Problem to work on: Return the lines exactly as they stand, from the first of the material through the line containing "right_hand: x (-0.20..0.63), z".
▬▬▬▬▬▬▬▬▬▬
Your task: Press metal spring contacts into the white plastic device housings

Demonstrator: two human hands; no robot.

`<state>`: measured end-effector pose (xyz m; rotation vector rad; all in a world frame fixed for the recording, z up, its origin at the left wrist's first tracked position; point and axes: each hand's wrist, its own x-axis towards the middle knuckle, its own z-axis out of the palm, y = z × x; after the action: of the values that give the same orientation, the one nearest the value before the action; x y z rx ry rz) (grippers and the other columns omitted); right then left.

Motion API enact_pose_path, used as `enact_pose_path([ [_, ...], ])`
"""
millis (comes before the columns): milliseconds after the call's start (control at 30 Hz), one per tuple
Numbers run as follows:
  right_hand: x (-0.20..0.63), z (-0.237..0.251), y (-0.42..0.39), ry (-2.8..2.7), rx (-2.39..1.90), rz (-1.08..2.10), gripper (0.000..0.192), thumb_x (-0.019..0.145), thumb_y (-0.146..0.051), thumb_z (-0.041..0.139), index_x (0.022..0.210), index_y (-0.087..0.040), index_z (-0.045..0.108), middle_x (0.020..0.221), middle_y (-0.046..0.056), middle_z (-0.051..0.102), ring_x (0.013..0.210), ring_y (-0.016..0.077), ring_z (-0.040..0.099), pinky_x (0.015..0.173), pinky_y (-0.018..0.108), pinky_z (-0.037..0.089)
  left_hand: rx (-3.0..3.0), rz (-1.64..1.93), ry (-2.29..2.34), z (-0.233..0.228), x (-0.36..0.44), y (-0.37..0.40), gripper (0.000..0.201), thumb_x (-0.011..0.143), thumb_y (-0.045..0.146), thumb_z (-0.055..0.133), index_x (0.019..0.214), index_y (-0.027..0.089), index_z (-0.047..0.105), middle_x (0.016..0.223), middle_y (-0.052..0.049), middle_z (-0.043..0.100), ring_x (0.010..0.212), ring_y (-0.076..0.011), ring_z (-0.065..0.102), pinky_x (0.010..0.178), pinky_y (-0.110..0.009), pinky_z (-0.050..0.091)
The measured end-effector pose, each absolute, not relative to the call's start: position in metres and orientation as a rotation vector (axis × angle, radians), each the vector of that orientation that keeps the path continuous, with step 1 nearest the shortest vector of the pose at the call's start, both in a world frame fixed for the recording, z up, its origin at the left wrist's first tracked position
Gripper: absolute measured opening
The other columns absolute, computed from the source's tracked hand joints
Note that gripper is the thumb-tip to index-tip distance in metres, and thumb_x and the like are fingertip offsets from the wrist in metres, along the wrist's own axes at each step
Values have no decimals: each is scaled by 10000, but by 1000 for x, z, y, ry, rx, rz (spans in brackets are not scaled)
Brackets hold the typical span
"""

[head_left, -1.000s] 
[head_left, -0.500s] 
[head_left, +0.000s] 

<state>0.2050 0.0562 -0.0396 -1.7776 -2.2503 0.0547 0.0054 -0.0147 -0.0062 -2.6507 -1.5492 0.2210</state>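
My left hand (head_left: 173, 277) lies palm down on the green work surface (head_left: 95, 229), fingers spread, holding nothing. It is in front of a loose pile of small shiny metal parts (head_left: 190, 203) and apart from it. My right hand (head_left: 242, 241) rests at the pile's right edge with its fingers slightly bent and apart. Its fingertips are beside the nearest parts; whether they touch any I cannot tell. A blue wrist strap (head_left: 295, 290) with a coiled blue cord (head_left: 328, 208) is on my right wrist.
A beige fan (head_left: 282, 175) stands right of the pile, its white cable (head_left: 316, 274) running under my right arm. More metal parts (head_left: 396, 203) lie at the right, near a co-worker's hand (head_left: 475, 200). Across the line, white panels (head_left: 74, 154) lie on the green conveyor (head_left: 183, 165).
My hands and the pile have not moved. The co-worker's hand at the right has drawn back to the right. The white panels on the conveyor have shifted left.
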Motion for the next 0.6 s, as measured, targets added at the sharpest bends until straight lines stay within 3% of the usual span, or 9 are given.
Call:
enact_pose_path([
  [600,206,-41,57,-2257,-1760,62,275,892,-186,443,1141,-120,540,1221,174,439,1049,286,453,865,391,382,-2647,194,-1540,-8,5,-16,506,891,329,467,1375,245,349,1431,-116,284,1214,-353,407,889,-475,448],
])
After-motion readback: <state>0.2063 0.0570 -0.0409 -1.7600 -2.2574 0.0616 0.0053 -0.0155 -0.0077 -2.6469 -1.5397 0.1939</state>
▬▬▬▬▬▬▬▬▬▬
Answer box:
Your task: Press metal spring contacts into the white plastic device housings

Demonstrator: two human hands; no robot.

`<state>`: measured end-effector pose (xyz m; rotation vector rad; all in a world frame fixed for the recording, z up, its origin at the left wrist's first tracked position; point and axes: each hand's wrist, its own x-axis towards the middle knuckle, its own z-axis out of the palm, y = z × x; after the action: of the values that give the same orientation, the one nearest the value before the action; x y z rx ry rz) (grippers and the other columns omitted); right then left.

Motion API enact_pose_path, used as `enact_pose_path([ [_, ...], ])`
"""
millis (comes before the columns): milliseconds after the call's start (control at 30 Hz), one per tuple
Numbers run as follows:
  right_hand: x (-0.20..0.63), z (-0.237..0.251), y (-0.42..0.39), ry (-2.8..2.7), rx (-2.39..1.90), rz (-1.08..2.10), gripper (0.000..0.192), thumb_x (-0.019..0.145), thumb_y (-0.146..0.051), thumb_z (-0.041..0.139), index_x (0.022..0.210), index_y (-0.087..0.040), index_z (-0.045..0.108), middle_x (0.020..0.221), middle_y (-0.046..0.056), middle_z (-0.051..0.102), ring_x (0.013..0.210), ring_y (-0.016..0.077), ring_z (-0.040..0.099), pinky_x (0.015..0.173), pinky_y (-0.018..0.108), pinky_z (-0.037..0.089)

No additional output is needed.